The main religious institution the Somalis have had for a long period of time has been Toronto’s west end Khalid Walid mosque. Sadly, it has adopted the Saudi-based Wahhabi, or Salafi movement, which only complicated things further. It has contributed to making the youth look at society and the rest of their fellow Muslims with contempt and disdain.

The Salafis are hard-line literalists who don’t tolerate the differences in humanity and instil hate in the hearts of their followers. The word tolerance is not part of their dictionary. Their motto is not live and let live, but to have the entire arena — which is vast enough for everyone — only for themselves.

If you were to visit the mosque’s library even today, you would never find materials by any Muslim intellectuals except Saudis and those who are influenced by their extreme version of Islam.

Not only that, such books and multimedia productions don’t only promote the Salafi ideology, they demean other Muslims and warn followers to stay away from them.

The institution does not join hands with other organizations — Muslim or otherwise — due to their narrow-minded approach to life.

It would have been wiser for them to join hands with other communities to learn from each other’s experiences, as some communities have been in Canada long enough to offer practical advice on social issues. But since they don’t consider other Muslims to be true believers, they would not feel comfortable having their members exposed to “deviated ideas.”

They do not help the youth to adapt to the Canadian culture while still maintaining their religious identity. They have instructed their followers to look at the society around them with repulsion and disgust.

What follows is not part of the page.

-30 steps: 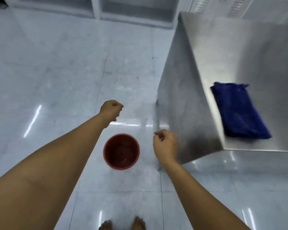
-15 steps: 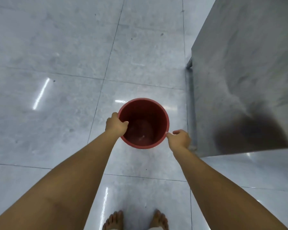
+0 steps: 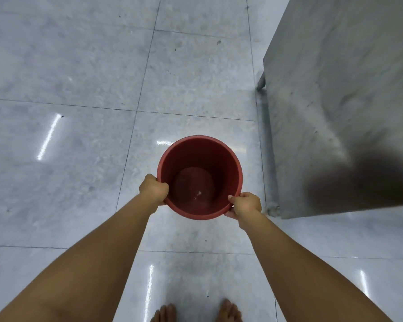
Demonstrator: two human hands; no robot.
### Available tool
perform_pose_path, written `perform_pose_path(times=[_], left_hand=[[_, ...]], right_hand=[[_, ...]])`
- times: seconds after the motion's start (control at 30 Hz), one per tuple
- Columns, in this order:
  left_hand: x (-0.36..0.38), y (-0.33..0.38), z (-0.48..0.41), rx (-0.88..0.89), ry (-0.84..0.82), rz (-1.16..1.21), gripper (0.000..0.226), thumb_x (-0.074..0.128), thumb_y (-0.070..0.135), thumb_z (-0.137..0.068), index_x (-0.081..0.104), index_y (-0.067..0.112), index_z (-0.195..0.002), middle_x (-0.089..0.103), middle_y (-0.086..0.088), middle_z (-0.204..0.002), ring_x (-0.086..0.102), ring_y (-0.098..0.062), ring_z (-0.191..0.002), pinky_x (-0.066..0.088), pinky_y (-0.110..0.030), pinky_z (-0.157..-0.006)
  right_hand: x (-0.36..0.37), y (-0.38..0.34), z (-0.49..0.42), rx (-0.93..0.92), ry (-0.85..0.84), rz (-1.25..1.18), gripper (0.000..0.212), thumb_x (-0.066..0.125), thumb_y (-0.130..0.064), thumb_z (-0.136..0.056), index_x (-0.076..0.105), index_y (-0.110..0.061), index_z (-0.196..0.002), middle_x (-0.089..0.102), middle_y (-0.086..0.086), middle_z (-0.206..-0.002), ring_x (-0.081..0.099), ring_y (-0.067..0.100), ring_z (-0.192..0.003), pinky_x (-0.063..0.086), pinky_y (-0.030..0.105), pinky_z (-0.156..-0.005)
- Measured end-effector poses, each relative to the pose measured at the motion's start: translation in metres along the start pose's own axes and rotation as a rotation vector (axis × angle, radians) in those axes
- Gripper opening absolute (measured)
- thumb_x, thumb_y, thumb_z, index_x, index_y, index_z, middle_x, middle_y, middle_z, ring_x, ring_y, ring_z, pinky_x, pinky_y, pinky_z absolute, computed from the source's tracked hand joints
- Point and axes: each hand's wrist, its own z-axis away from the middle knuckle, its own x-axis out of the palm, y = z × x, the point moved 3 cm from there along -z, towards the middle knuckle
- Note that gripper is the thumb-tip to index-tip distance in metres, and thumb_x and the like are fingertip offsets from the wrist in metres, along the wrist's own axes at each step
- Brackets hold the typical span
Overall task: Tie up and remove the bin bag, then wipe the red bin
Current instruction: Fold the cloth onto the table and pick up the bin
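Observation:
The red bin is a round plastic bucket seen from above, with no bag in it and a small pale speck on its bottom. My left hand grips its left rim, fingers curled over the edge. My right hand grips the near right rim the same way. I cannot tell whether the bin rests on the floor or hangs just above it. No bin bag and no cloth are in view.
A stainless steel table fills the right side, its leg and foot close to the bin. Glossy grey floor tiles spread out to the left and ahead. My bare feet show at the bottom edge.
A second ago both hands hovered above the bin with fists shut. They dropped to its rim and took hold, and my view tilted down so the blue cloth on the table left the frame.

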Motion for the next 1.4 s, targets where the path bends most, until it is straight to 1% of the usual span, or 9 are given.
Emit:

Teachings on the mosque’s website referred to non-Muslim westerners as “wicked,” “corrupt” and “our clear enemies,” the Toronto Star reported in 2008.

The National Post reported that the mosque instructed followers not to say “Happy Thanksgiving” or invite friends into their homes for turkey dinner on the holiday weekend. It compared wishing someone a “Merry Christmas” to congratulating a murderer — a comment it later retracted.

Not only did the mosque fail to offer hope to hopeless youth, its internal rivalry, which had led to the establishment of another centre in the same neighbourhood, has added fuel to the fire.

According to the Toronto Star, there are an estimated 80,000 Somalis in Toronto, another few thousand in Ottawa and about 3,000 in Fort McMurray. Violence has taken its toll on the Somali youth.

Not only has the mosque failed, the leadership in general has not risen to the challenge, as each one put tribal interests ahead of everything else.

Tribalism is the cancer that is eating the flesh of the country of Somalia. The community leaders who were supposed to put their differences aside to look after the youth have carried the baggage of tribalism with them from home and have allowed such differences to divide them further, even in their new country.

That is why the youth are in the mess they are in after the leadership has failed them.

The religious establishment of the Somali community should first and foremost repeal the Salafi teachings. It should not import anything from the foreign nations. Salafism is a bankrupt system designed to distract Muslims from the Saudi royal family, which has taken the entire country as its family corporation and named it in the family’s name.

Second, the Somali leadership should put a lot of emphasis on tackling the disease of tribalism that has eaten them alive.

The community should join hands with other communities in its attempt to find a solution to its problems.